Scan the following material for the string "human" and copy each line in which it appears.

[[ Dataset records open ]]

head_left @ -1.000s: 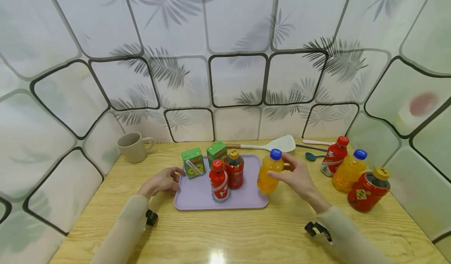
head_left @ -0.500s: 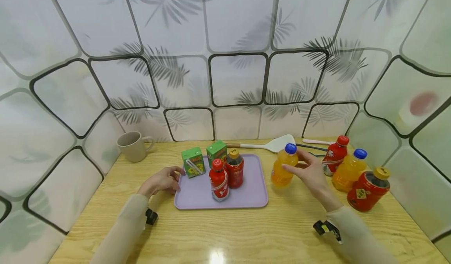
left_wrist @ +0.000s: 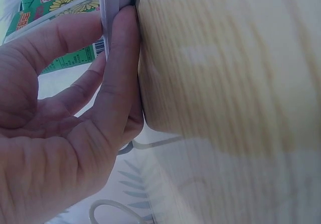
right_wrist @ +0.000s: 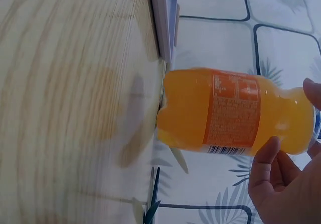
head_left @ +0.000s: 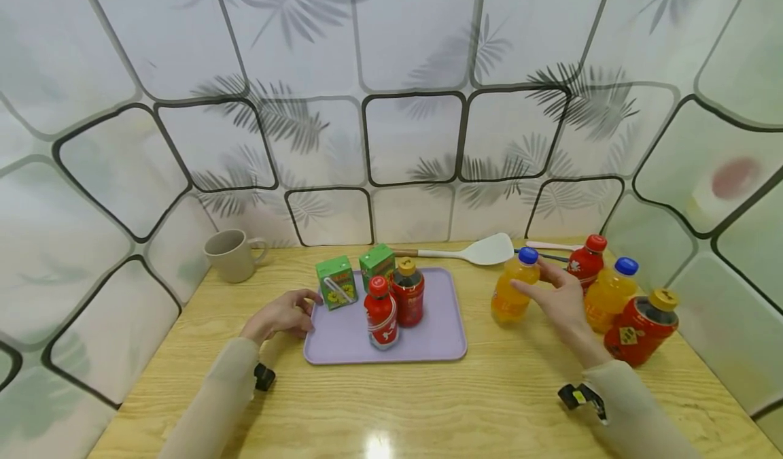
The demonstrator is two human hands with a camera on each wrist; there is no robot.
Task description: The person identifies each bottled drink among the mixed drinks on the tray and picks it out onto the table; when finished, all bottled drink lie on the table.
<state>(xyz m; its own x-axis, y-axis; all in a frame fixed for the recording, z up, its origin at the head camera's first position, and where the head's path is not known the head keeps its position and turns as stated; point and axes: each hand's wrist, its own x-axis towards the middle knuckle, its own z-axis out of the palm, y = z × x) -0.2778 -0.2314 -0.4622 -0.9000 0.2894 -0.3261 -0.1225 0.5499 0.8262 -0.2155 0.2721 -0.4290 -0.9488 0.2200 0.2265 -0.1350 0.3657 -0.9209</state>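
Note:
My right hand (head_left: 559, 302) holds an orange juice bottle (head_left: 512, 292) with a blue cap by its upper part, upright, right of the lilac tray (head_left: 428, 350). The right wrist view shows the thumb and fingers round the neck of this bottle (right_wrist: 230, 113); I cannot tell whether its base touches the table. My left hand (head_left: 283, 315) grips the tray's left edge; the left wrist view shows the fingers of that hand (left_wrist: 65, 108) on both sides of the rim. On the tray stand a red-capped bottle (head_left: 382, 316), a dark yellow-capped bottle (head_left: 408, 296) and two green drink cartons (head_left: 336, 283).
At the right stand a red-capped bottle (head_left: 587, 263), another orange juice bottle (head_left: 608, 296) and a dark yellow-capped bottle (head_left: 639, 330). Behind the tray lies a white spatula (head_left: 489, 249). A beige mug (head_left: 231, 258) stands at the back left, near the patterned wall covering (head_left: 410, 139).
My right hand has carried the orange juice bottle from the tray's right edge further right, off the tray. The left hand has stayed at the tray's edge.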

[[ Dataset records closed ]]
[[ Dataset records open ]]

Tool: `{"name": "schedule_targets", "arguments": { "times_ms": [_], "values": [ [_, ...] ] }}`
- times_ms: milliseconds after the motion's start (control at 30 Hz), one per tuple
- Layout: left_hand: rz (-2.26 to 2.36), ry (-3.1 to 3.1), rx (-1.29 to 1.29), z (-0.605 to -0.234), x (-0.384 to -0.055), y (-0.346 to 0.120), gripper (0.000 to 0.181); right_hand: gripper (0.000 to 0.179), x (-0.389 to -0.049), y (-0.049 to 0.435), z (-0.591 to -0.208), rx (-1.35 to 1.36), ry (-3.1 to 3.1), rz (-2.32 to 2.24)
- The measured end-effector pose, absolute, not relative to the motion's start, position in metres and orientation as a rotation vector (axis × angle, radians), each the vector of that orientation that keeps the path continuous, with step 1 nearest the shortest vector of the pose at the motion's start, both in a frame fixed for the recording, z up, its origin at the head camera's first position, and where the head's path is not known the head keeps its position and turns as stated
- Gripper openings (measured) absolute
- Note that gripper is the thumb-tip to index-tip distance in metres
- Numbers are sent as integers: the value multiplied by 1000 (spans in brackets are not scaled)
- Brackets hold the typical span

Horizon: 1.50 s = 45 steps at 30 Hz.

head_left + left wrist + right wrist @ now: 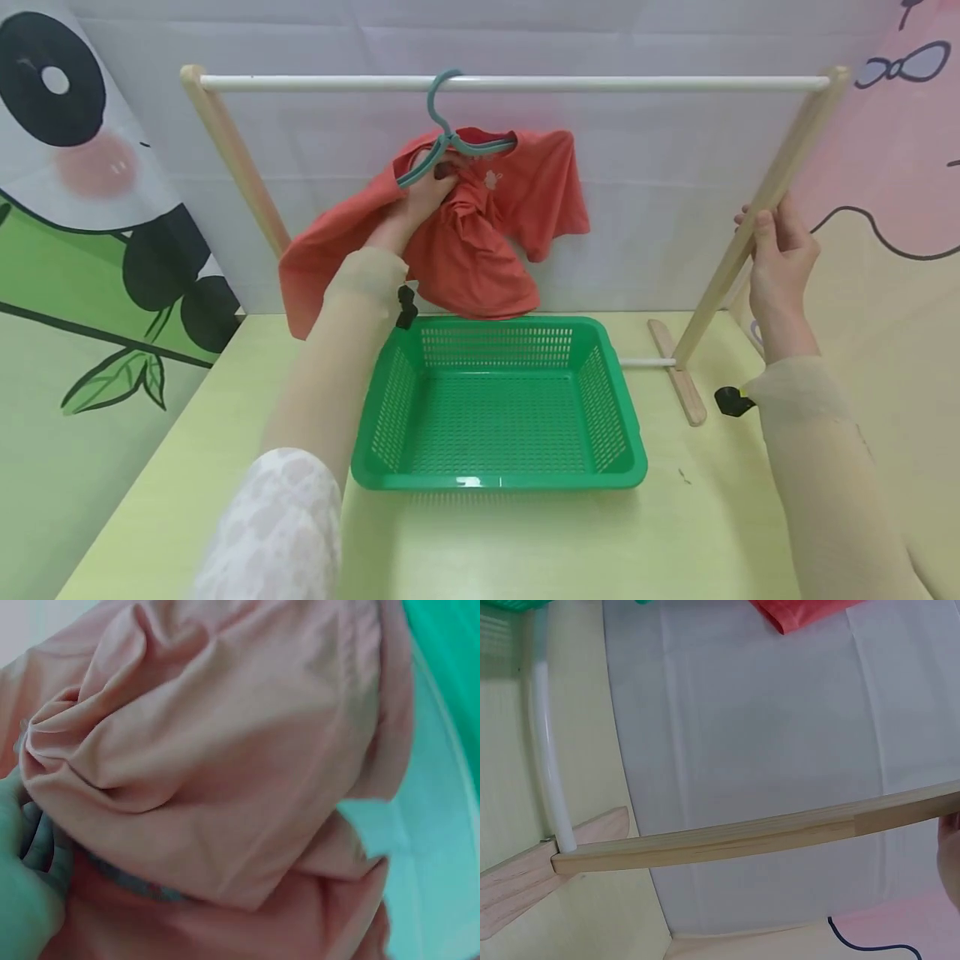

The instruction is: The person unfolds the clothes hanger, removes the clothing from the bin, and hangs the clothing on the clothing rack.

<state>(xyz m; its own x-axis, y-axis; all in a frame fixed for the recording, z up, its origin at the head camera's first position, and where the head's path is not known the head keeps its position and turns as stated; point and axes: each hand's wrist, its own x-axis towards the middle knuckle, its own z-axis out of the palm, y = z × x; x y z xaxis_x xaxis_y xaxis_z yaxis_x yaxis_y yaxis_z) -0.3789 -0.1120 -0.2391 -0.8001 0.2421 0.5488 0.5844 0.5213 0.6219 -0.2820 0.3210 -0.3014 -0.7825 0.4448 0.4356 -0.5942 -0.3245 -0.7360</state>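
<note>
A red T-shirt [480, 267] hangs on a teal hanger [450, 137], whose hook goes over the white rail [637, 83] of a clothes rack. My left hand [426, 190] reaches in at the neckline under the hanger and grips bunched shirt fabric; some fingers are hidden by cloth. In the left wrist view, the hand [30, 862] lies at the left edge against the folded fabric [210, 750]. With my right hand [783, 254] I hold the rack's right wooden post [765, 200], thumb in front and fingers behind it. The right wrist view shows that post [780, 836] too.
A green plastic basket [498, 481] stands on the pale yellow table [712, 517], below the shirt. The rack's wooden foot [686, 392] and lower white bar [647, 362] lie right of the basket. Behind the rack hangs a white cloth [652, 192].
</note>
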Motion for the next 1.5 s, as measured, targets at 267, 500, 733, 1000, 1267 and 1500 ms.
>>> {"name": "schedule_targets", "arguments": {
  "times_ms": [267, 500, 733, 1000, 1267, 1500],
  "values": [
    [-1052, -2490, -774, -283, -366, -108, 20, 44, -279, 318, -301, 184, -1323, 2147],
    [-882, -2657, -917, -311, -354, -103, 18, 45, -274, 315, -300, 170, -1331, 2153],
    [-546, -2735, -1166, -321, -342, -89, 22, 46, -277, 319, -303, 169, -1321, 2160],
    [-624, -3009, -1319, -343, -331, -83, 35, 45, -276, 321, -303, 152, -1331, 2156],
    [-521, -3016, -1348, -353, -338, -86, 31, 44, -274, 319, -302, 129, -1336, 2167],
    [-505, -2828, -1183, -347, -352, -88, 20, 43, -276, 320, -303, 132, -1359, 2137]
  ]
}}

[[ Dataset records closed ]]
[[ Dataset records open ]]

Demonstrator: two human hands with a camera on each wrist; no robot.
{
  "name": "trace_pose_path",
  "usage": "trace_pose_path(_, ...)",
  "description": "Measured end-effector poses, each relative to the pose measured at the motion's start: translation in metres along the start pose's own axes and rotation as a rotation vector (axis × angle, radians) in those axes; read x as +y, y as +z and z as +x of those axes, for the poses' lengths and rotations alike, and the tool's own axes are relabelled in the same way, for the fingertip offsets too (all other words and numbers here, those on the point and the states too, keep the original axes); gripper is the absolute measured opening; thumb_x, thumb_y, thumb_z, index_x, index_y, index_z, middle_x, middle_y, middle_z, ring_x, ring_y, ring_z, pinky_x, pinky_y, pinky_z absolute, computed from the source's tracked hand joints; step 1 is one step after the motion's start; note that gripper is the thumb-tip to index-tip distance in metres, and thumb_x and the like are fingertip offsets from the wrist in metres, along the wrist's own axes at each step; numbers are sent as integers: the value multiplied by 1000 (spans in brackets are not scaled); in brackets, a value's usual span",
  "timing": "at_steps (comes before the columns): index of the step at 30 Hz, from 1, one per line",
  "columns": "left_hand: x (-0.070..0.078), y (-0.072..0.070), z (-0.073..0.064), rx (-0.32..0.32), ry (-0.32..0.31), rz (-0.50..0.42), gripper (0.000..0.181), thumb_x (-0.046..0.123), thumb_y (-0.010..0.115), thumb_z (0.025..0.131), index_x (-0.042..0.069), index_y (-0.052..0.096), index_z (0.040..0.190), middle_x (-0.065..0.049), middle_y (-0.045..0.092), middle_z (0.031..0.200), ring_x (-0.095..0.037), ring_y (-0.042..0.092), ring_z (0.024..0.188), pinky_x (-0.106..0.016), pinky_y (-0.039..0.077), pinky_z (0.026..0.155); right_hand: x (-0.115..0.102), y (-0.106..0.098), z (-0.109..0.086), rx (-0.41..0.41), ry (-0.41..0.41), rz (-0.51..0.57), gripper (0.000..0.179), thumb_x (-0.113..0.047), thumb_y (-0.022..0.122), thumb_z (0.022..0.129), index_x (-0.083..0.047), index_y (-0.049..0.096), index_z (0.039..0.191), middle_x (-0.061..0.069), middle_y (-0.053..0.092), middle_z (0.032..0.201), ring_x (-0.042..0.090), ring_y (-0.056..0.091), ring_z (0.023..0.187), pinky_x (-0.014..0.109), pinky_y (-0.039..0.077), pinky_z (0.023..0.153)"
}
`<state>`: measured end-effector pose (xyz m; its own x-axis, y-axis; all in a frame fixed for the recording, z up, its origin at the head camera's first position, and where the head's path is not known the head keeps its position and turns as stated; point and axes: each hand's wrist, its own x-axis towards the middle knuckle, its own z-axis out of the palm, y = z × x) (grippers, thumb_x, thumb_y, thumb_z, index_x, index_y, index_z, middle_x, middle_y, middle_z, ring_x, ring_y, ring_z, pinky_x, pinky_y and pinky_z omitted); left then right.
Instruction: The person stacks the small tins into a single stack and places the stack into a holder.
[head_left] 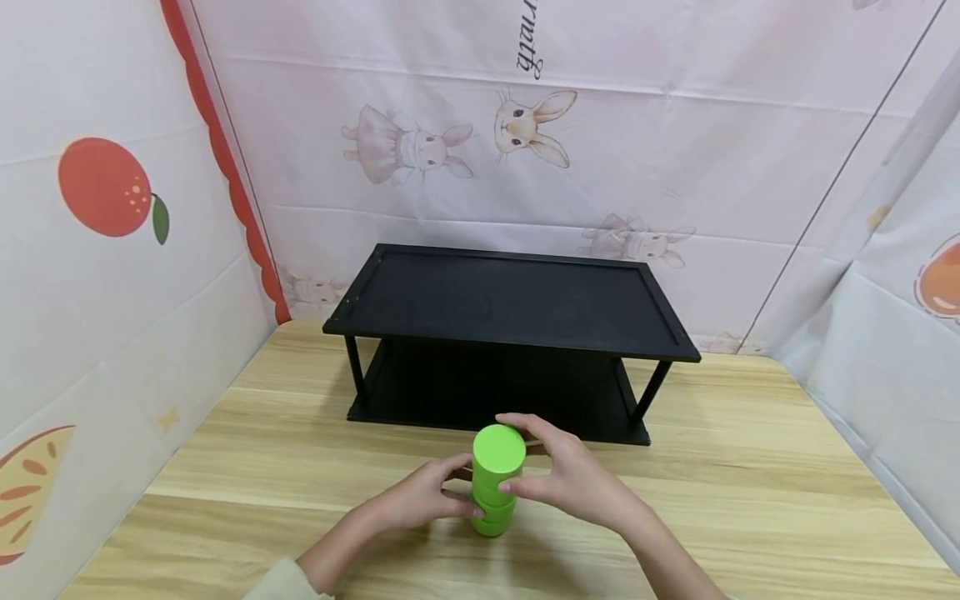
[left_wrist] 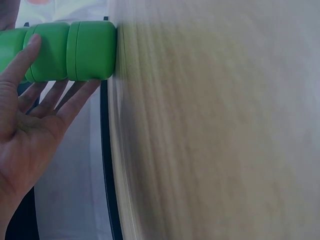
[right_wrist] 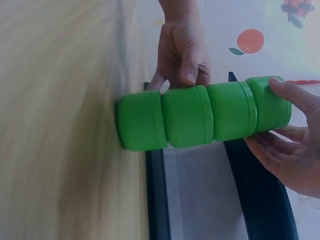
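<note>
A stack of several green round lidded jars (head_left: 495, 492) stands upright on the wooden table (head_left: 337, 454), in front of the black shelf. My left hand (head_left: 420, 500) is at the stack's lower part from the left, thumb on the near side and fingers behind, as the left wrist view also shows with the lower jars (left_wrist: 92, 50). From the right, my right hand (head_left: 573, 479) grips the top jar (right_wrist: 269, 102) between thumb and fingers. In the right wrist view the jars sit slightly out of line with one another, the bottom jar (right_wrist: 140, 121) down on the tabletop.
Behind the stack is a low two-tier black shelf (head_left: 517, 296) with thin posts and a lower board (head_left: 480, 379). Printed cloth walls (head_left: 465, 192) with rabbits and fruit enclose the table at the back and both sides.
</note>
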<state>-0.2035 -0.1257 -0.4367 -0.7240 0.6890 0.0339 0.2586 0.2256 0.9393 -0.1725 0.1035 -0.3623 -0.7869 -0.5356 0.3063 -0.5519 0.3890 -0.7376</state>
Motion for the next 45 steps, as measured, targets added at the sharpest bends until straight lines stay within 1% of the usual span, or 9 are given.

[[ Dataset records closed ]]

Result:
The demonstrator is two human hands with a camera on each wrist; there is no robot.
Demonstrator: two human hands with a camera on each wrist; no robot.

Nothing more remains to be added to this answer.